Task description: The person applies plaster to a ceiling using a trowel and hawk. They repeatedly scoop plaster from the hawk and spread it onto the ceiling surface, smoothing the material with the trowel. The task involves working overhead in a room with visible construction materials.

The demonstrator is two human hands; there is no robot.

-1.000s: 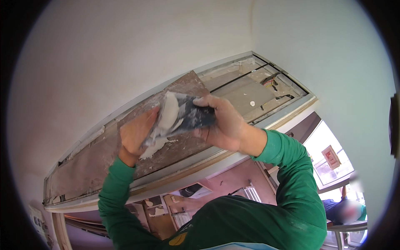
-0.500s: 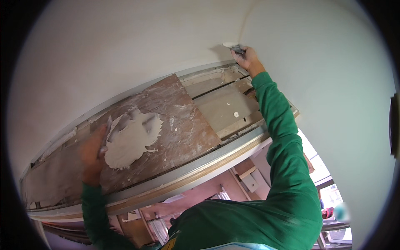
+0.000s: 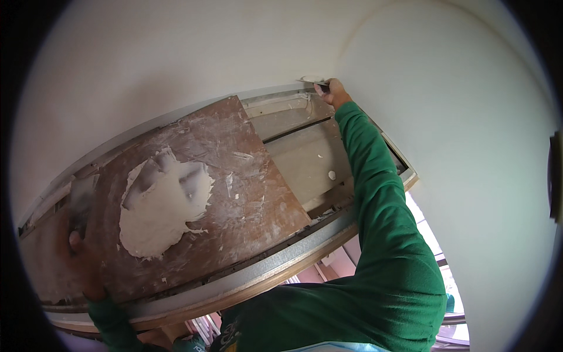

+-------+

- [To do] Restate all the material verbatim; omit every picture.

- [Answer section]
Task description: The person applies plaster to a ceiling using a trowel and hawk. They repeatedly scoop plaster from the hawk and spread it onto the ceiling surface, smoothing the material with the trowel. The task involves working overhead in a room with visible construction materials.

The demonstrator is two human hands; there is no robot.

-1.000s: 
-0.500s: 
+0.000s: 

Output for this exercise is complete.